● INSTRUCTIONS FOR THE TASK
Scan the records below for the line with "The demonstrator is" and the line with "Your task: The". Repeat those two lines and every line between them exactly, and nothing else.

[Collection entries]

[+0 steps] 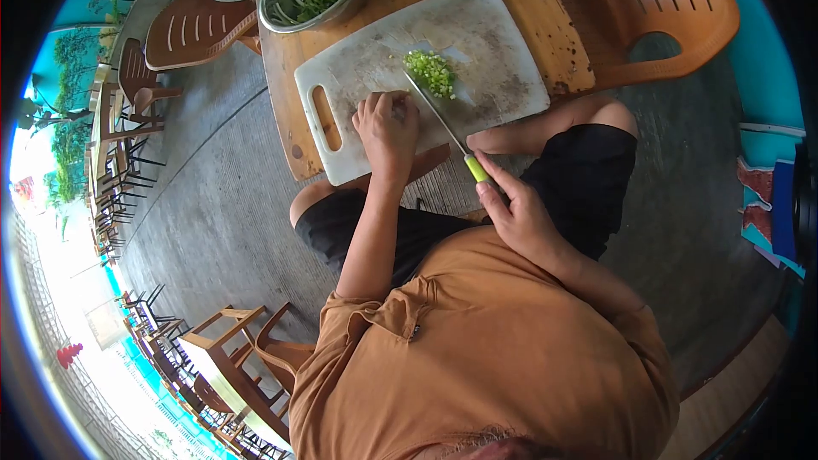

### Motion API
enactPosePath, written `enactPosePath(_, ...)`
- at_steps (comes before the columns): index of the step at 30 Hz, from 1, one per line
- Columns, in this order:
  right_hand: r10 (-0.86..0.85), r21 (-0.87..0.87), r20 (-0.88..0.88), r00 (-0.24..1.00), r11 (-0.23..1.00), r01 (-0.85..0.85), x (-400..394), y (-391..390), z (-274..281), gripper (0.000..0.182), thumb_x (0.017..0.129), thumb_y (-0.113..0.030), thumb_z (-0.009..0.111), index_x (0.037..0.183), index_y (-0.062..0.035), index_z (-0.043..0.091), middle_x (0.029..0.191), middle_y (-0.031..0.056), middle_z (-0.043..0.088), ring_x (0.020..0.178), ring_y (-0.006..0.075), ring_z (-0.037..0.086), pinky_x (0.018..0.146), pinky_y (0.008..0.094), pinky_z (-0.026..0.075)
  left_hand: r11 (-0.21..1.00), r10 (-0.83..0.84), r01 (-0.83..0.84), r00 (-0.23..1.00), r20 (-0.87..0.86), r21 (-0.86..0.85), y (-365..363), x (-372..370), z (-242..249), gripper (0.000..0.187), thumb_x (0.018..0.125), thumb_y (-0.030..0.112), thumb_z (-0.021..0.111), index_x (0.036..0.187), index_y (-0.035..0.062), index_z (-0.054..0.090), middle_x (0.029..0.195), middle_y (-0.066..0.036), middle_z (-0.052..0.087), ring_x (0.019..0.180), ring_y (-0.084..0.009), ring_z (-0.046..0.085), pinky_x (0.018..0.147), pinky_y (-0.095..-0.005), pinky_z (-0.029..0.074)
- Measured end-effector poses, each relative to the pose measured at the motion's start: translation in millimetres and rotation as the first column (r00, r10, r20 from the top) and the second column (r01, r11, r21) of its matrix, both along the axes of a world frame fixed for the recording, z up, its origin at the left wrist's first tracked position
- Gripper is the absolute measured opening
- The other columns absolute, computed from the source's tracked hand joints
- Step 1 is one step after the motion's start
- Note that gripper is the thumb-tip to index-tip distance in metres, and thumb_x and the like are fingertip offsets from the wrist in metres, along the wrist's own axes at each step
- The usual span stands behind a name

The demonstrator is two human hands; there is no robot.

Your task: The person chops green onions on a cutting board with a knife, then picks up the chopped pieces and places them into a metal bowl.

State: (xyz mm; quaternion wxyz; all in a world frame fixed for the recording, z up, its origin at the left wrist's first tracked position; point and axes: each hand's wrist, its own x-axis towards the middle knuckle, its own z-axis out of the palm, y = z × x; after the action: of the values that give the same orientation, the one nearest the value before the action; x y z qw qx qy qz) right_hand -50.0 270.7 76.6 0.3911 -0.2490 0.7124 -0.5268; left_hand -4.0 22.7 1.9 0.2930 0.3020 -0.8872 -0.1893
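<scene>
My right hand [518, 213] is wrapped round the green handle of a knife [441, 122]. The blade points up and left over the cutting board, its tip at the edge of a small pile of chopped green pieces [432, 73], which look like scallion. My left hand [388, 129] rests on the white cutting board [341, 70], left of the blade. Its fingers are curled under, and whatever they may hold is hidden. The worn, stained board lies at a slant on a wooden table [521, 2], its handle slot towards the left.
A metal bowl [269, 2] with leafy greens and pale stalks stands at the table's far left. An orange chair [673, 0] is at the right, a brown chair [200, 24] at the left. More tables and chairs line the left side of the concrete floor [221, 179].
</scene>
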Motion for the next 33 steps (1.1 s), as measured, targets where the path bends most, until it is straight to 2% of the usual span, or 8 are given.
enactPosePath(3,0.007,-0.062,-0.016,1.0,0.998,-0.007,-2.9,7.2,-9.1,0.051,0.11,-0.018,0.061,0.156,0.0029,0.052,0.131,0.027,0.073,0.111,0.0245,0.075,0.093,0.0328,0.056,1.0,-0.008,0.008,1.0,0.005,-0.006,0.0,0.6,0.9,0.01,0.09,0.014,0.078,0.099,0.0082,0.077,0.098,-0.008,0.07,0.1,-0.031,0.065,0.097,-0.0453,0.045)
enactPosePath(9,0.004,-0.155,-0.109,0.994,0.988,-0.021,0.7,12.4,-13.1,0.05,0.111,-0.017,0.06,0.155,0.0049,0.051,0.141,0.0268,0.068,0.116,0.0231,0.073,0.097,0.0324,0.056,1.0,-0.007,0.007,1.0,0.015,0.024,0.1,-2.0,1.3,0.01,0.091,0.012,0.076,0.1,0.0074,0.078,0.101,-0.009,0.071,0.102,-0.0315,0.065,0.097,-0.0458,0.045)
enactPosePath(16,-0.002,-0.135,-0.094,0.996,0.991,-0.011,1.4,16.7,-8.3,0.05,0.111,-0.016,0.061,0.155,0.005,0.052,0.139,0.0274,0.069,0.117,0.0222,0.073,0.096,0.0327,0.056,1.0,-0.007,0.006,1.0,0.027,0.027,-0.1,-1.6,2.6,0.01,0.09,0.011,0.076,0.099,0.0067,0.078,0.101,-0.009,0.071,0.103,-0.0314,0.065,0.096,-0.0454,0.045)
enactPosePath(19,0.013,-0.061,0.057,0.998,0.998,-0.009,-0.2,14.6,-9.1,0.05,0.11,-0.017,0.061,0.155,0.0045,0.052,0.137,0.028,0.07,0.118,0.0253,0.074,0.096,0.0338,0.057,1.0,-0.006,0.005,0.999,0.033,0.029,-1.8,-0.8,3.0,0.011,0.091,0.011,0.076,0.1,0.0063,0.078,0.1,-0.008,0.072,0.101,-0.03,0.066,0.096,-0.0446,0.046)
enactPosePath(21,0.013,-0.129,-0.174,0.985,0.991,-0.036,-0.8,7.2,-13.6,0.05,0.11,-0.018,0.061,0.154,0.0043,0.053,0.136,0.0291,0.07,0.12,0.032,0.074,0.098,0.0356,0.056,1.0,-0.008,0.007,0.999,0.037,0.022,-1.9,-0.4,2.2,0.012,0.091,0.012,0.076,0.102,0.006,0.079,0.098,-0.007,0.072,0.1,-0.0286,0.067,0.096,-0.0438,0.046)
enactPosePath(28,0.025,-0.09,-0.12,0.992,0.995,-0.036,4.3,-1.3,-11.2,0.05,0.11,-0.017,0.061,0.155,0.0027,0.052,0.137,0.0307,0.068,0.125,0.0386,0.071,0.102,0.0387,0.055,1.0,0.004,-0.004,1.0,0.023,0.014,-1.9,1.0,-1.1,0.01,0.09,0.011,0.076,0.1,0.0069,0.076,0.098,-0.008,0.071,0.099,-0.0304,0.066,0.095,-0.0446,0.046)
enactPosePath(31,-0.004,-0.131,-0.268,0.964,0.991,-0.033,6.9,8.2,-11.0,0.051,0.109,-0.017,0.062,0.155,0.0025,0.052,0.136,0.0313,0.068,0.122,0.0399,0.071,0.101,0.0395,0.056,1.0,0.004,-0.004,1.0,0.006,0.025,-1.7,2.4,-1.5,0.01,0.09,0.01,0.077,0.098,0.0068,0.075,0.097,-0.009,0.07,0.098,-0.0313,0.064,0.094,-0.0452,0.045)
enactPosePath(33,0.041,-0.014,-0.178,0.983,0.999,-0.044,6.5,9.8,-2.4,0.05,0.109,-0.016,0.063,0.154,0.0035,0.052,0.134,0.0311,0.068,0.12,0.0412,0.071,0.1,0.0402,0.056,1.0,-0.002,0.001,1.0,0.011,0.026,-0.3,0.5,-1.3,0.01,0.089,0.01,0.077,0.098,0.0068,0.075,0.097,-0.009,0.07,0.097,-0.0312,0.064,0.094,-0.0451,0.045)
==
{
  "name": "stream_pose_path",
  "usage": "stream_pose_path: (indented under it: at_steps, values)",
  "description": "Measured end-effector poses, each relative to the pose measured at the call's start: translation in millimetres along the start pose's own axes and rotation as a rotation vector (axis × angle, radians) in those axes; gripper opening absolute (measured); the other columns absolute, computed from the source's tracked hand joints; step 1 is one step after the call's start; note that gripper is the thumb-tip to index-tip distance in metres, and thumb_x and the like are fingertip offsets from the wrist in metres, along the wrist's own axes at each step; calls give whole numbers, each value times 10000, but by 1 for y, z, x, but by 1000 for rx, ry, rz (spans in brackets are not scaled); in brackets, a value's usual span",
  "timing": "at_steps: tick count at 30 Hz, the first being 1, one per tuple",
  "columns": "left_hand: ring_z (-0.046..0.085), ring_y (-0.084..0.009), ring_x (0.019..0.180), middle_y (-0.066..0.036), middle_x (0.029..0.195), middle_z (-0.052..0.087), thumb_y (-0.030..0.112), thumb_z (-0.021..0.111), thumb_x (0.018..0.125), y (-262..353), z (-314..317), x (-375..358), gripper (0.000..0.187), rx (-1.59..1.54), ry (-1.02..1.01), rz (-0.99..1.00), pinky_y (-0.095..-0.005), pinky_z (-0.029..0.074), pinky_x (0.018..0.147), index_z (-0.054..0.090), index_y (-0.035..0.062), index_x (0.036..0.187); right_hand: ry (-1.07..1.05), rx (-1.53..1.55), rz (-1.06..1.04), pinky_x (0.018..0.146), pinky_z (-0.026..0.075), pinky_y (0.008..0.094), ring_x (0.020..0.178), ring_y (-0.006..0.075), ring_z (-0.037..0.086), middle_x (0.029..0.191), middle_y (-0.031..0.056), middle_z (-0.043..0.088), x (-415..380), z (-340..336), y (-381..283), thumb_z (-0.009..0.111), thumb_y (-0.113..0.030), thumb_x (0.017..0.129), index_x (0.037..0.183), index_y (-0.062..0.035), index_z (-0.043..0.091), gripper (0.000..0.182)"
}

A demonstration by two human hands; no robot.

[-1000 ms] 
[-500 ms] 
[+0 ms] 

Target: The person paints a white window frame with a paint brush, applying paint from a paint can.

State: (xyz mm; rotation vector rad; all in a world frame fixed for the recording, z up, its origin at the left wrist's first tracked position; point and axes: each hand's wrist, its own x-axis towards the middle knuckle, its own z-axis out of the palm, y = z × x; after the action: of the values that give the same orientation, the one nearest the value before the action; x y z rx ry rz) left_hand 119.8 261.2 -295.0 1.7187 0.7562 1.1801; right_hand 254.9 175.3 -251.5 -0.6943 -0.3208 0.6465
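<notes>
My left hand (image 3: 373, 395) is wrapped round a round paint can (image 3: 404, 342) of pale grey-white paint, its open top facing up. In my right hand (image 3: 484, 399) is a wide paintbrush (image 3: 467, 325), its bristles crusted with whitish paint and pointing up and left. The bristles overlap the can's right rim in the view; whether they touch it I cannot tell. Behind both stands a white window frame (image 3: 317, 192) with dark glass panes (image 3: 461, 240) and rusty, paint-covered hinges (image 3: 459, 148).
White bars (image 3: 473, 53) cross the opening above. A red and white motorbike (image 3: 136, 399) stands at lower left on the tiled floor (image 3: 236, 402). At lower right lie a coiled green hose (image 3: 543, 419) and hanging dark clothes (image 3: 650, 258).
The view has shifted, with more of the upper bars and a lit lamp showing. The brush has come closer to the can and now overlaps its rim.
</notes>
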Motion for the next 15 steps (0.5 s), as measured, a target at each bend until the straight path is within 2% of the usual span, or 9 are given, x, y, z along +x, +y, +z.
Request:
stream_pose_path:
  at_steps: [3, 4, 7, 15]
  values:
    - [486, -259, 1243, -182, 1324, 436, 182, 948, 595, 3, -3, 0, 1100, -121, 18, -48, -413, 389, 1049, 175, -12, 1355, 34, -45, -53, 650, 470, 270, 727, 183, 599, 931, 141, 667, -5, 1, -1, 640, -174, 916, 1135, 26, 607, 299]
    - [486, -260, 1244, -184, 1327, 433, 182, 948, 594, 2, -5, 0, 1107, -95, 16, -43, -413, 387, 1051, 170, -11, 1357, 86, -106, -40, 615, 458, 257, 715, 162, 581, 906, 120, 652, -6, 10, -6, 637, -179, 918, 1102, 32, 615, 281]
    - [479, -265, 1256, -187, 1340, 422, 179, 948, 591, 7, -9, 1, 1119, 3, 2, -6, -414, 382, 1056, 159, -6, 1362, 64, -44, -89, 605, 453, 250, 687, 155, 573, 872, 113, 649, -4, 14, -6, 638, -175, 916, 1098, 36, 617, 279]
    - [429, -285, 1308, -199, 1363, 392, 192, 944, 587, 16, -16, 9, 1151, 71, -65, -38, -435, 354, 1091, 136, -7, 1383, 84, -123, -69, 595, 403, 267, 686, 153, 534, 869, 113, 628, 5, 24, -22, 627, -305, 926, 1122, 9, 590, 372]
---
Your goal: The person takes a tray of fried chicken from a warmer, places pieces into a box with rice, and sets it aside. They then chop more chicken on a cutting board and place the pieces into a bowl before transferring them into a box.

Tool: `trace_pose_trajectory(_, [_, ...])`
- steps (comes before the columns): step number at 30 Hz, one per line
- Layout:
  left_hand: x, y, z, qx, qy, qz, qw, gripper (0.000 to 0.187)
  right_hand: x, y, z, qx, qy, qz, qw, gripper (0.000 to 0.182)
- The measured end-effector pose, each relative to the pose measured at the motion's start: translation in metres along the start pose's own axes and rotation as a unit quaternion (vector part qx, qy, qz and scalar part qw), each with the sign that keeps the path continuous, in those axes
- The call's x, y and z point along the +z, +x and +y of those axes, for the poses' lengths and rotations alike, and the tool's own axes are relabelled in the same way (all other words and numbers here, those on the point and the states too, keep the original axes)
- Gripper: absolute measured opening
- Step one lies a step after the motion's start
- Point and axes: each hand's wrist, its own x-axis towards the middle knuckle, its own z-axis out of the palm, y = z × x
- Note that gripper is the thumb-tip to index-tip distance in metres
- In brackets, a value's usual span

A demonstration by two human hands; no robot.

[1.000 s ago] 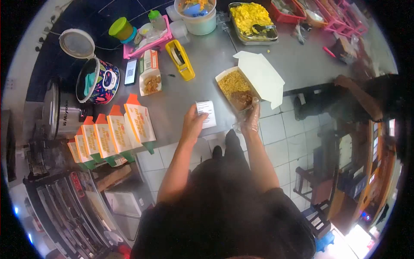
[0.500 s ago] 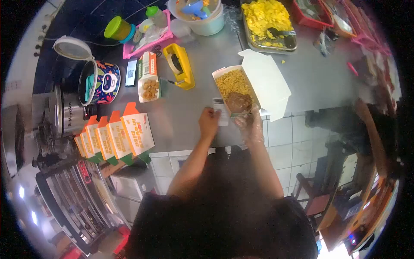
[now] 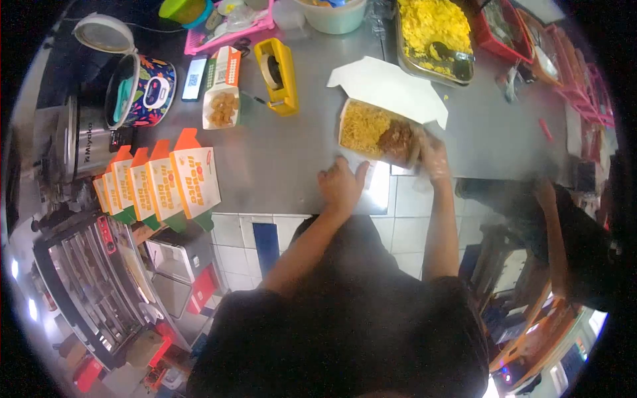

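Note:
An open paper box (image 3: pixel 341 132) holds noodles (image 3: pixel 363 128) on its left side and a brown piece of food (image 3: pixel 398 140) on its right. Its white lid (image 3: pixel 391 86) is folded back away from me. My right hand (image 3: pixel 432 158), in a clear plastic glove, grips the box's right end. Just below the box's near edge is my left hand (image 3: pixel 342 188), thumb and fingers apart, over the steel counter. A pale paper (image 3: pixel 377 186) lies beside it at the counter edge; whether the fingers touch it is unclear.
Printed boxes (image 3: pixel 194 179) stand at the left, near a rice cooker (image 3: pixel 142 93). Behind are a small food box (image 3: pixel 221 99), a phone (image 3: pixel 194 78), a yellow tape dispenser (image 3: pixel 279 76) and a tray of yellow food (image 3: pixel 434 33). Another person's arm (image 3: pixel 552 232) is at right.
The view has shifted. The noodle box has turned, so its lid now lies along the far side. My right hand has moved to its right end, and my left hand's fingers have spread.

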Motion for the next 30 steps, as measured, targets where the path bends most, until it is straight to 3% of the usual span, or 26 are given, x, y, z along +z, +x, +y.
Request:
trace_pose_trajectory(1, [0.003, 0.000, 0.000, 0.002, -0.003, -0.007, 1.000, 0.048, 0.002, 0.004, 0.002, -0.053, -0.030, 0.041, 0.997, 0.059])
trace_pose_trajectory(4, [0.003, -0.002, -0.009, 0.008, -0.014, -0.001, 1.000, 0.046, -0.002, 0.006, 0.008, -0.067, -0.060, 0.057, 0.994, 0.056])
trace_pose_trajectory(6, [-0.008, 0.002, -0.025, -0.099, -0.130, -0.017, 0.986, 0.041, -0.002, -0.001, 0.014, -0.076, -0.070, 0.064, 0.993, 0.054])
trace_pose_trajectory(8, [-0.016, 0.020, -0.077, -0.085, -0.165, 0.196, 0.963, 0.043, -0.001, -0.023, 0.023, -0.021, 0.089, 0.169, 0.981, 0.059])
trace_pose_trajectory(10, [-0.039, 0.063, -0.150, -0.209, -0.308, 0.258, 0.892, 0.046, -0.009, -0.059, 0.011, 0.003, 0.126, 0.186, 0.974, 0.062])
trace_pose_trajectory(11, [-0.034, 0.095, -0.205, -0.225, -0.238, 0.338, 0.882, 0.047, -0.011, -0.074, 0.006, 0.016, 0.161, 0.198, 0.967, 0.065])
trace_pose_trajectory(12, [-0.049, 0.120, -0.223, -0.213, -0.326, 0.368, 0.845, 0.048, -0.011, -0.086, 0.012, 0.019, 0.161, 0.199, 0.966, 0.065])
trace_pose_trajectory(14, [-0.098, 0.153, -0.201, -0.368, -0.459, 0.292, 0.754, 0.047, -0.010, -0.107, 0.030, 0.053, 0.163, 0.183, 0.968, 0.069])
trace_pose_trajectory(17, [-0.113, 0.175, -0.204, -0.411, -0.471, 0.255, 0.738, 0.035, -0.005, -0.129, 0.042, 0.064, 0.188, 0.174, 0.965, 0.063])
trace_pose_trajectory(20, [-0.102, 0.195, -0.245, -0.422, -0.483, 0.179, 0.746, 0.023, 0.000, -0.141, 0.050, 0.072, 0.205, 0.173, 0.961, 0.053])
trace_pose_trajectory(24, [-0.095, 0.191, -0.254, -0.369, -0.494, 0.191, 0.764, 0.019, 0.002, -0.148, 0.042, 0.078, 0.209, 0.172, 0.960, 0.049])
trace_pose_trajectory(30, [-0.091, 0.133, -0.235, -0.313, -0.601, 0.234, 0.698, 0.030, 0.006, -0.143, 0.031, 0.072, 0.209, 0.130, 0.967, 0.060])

● WRITTEN REPLY
The demonstrator is two human hands; there is no robot.

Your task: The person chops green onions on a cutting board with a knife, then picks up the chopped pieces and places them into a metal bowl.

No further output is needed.